**YOUR OBJECTIVE:**
Find all lines below containing the string "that" and return them.

*** GIVEN INFORMATION ***

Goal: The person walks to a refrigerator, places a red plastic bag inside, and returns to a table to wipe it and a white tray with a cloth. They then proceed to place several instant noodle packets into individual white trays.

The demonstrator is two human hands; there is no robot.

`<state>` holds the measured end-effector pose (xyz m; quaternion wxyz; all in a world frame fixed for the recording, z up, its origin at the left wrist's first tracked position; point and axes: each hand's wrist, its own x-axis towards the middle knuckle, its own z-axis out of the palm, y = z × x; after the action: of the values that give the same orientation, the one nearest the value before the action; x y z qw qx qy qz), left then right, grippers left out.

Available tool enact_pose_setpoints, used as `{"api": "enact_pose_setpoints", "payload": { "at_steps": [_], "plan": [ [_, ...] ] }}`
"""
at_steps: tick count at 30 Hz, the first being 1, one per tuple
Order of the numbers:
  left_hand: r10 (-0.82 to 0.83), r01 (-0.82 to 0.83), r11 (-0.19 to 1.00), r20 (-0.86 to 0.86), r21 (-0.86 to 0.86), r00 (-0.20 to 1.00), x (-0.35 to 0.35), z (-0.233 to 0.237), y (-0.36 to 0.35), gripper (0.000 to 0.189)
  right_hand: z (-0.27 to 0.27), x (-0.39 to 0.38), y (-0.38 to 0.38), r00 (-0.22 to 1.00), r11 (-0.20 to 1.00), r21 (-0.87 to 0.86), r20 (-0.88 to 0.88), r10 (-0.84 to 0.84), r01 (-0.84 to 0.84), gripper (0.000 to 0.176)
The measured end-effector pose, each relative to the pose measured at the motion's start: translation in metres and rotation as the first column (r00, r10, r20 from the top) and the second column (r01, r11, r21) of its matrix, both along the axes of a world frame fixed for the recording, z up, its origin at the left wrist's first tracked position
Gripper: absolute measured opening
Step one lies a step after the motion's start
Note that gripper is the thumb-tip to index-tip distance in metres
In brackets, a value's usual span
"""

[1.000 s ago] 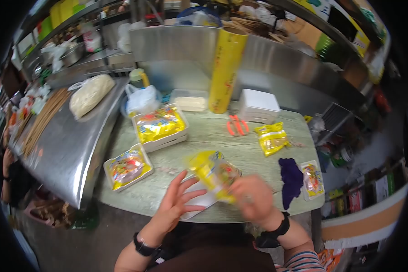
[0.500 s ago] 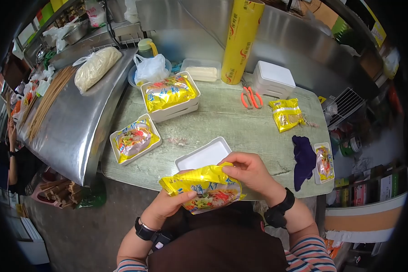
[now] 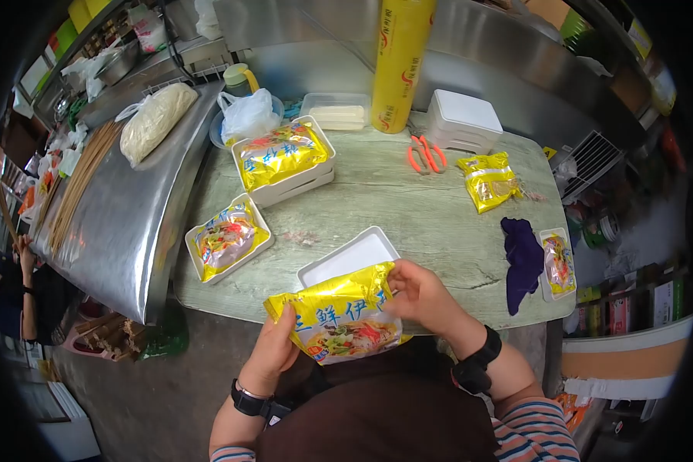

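A yellow instant noodle packet [image 3: 345,316] with blue lettering and a food picture is held up at the table's front edge. My left hand [image 3: 276,345] is closed on its left end, thumb on the printed face. At the upper right corner, my right hand [image 3: 422,296] pinches the edge, its fingers partly hidden behind the wrapper. Just behind the packet lies a shallow white tray [image 3: 373,245], its near part covered from view. To the left, another white tray [image 3: 263,242] holds a similar noodle packet [image 3: 227,235].
Stacked white trays [image 3: 296,186] hold another packet at the back left. A yellow film roll [image 3: 399,69] stands upright near red-handled pliers [image 3: 426,155], a white box [image 3: 464,119] and a yellow packet [image 3: 487,182]. Right lies a purple cloth [image 3: 520,266]. Another person's hand [image 3: 25,252] shows far left.
The packet has turned its printed face more toward me. My left thumb has shifted toward the packet's left end, and my right hand has moved slightly down its right edge.
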<state>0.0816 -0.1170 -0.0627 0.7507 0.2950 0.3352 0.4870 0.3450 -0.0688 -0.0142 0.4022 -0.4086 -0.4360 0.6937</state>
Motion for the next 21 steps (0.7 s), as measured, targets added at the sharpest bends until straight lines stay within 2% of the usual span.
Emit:
{"api": "enact_pose_setpoints", "payload": {
  "at_steps": [1, 2, 3, 6, 8, 9, 11, 13, 15, 16, 17, 18, 19, 21],
  "plan": [
    [0.026, -0.026, 0.999, 0.002, 0.018, 1.0, -0.001, 0.001, 0.0, 0.048, 0.002, 0.0, -0.004, 0.998, 0.996, 0.053, -0.006, 0.068, -0.067, 0.023],
    [0.03, -0.03, 0.999, 0.001, 0.02, 1.0, -0.002, 0.001, 0.0, 0.048, -0.003, 0.006, -0.003, 0.993, 0.992, -0.059, -0.003, 0.115, -0.115, 0.026],
    [0.021, -0.021, 1.0, 0.008, 0.014, 1.0, -0.002, 0.001, 0.0, 0.05, -0.004, 0.007, -0.003, 0.993, 0.992, -0.055, -0.002, 0.116, -0.116, 0.026],
    [0.038, -0.036, 0.999, 0.065, -0.038, 0.997, 0.001, -0.003, 0.0, 0.053, -0.009, 0.011, -0.007, 0.996, 0.995, -0.051, -0.012, 0.09, -0.091, 0.028],
    [0.067, -0.057, 0.995, 0.111, -0.087, 0.992, 0.002, -0.007, -0.001, 0.054, -0.015, 0.012, -0.009, 0.99, 0.995, -0.061, -0.125, 0.07, -0.079, 0.022],
    [0.049, -0.033, 0.996, 0.178, -0.089, 0.983, 0.001, -0.009, -0.002, 0.054, -0.015, 0.012, -0.01, 0.99, 0.995, -0.06, -0.126, 0.066, -0.074, 0.022],
    [0.031, -0.011, 0.996, 0.244, -0.085, 0.969, -0.001, -0.004, 0.0, 0.053, -0.014, 0.008, -0.01, 0.963, 0.978, -0.21, -0.265, -0.044, -0.013, 0.02],
    [0.029, -0.032, 0.997, 0.053, 0.064, 0.998, -0.004, 0.018, 0.002, 0.054, -0.004, 0.0, -0.009, 0.962, 0.987, -0.16, -0.27, -0.026, -0.018, 0.019],
    [0.03, -0.031, 0.994, 0.011, 0.109, 0.999, -0.015, 0.042, 0.01, 0.058, 0.01, 0.0, -0.007, 0.96, 0.994, -0.112, -0.281, -0.02, -0.012, 0.019],
    [0.041, 0.059, 0.944, -0.294, 0.324, 0.955, -0.02, 0.056, 0.015, 0.06, 0.018, 0.002, -0.003, 0.984, 0.983, 0.09, -0.071, 0.165, -0.158, 0.019],
    [0.119, 0.209, 0.848, -0.559, 0.487, 0.82, -0.023, 0.07, 0.02, 0.061, 0.026, 0.003, 0.001, 0.938, 0.908, 0.25, 0.173, 0.3, -0.337, 0.019],
    [0.198, 0.201, 0.826, -0.605, 0.527, 0.771, -0.011, 0.088, 0.023, 0.056, 0.031, -0.001, 0.005, 0.907, 0.852, 0.323, 0.228, 0.354, -0.413, 0.02],
    [0.196, 0.205, 0.827, -0.61, 0.524, 0.768, -0.001, 0.098, 0.026, 0.056, 0.037, -0.005, 0.007, 0.909, 0.853, 0.323, 0.221, 0.354, -0.41, 0.02],
    [0.049, 0.526, 0.762, -0.843, 0.378, 0.535, 0.017, 0.11, 0.031, 0.043, 0.05, -0.012, 0.009, 0.872, 0.775, 0.421, 0.355, 0.338, -0.472, 0.026]
  ]
}}
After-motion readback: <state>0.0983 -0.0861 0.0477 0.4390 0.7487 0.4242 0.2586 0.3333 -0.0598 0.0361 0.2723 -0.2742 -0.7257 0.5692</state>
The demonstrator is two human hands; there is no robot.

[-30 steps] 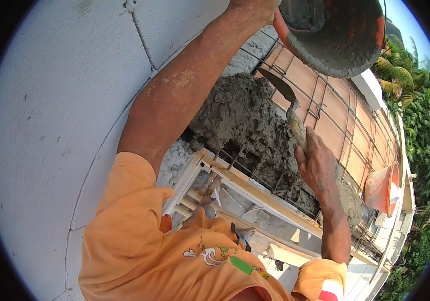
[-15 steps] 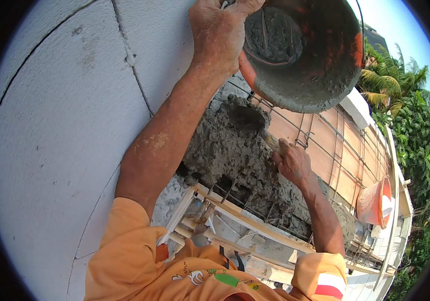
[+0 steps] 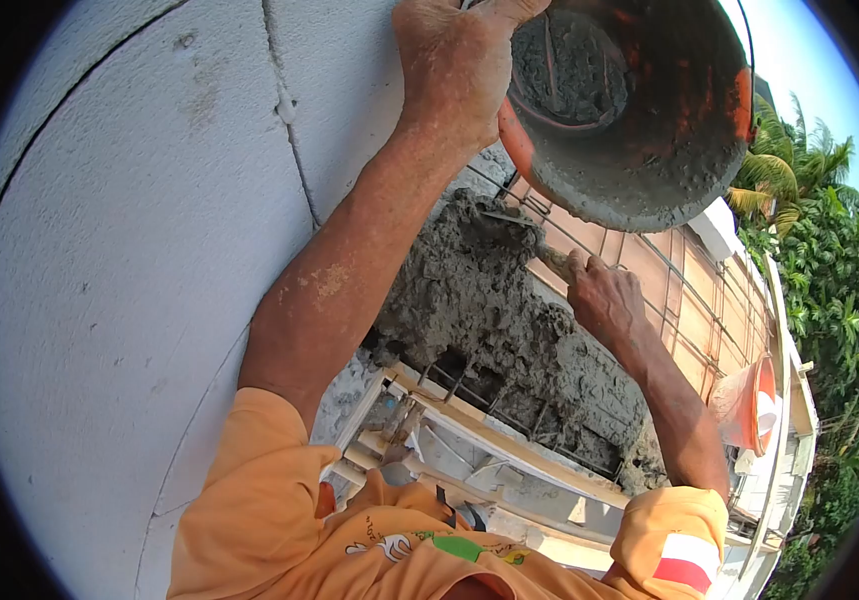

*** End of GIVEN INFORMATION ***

**REPLY TO THE EXERCISE:**
`<state>` holds the measured end-effector pose (xyz m; quaternion wxyz; all in a world frame fixed for the recording, z up, its origin at the left wrist's first tracked position; point and axes: each hand's wrist, its own x-axis towards the middle knuckle, its own z-axis out of the palm, y = z × x; after the action: of the values that give the same orientation, the one nearest the value before the action; x y z qw qx qy qz), left then right, grippers left out.
Note that gripper is the thumb-tip to index-tip distance in metres

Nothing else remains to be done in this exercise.